* Problem requirements: For every line of the material below, check for the string "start" and return the line if it is there.

┌──

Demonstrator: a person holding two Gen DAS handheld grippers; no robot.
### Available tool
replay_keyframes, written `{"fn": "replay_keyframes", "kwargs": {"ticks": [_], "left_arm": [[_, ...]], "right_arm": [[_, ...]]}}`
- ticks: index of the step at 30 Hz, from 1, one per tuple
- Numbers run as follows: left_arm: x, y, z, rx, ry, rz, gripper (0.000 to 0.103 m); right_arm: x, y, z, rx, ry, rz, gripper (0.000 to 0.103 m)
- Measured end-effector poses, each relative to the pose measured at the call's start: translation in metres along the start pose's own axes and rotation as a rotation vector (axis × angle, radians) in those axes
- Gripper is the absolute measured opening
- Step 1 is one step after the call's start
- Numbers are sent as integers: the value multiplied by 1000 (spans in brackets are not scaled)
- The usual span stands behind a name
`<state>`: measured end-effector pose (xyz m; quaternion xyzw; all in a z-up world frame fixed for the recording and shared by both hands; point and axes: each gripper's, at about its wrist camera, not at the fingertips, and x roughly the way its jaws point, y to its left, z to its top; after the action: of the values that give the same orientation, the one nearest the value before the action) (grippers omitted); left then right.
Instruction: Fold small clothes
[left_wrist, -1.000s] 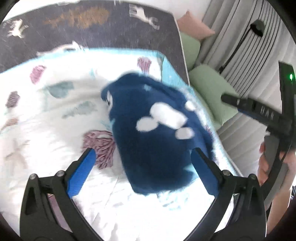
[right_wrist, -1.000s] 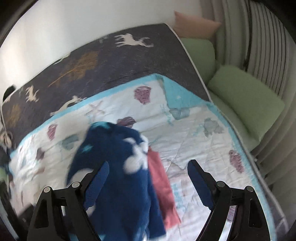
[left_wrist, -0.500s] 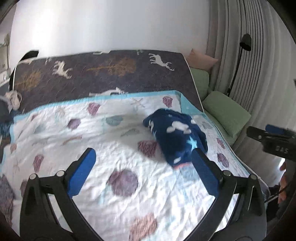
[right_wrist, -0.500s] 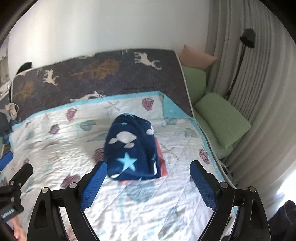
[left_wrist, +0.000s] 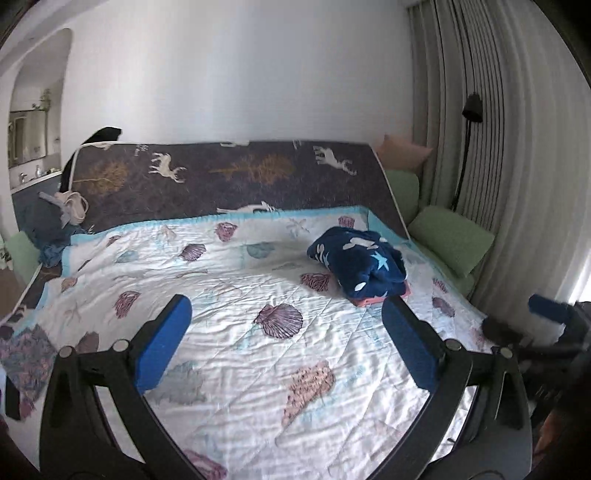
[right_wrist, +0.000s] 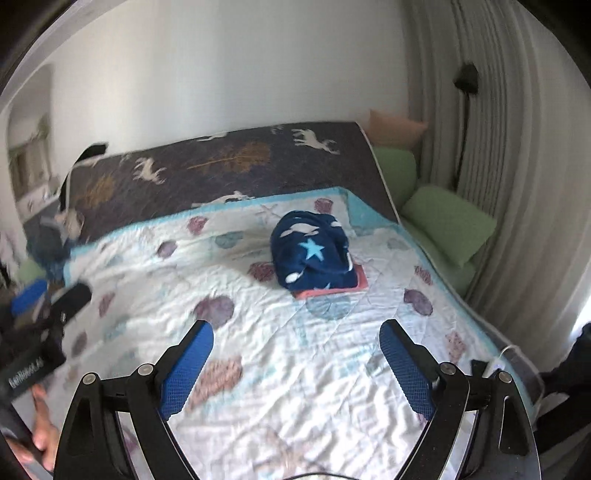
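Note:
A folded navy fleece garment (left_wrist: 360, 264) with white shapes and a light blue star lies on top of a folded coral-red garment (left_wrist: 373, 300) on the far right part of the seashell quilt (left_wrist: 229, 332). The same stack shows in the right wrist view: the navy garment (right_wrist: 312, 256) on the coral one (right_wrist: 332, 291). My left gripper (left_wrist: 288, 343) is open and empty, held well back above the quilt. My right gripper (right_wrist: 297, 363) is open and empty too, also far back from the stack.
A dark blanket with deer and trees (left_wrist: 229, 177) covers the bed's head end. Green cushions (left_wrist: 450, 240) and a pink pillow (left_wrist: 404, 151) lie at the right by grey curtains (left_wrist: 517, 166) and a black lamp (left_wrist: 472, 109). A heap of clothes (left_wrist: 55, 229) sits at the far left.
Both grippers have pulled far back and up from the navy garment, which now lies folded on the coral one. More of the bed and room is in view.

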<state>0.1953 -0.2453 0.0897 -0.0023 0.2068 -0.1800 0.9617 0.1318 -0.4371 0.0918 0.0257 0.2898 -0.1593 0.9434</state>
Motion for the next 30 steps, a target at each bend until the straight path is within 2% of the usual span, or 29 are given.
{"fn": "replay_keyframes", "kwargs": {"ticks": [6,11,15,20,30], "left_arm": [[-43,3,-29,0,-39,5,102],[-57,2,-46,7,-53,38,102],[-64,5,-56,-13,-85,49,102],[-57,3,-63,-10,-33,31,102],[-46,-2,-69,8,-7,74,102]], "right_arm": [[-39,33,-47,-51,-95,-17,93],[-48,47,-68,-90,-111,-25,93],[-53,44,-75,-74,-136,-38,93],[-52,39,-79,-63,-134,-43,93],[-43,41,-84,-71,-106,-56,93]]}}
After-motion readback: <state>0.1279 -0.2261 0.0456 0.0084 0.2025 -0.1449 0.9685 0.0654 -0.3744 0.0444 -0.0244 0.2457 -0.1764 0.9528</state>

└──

* Solution to this task:
- Measured end-effector poses, each relative to the pose measured at the call's start: translation in metres along the start pose's own axes and rotation as a rotation vector (axis × angle, radians) in those axes
- Step 1 is one step after the call's start

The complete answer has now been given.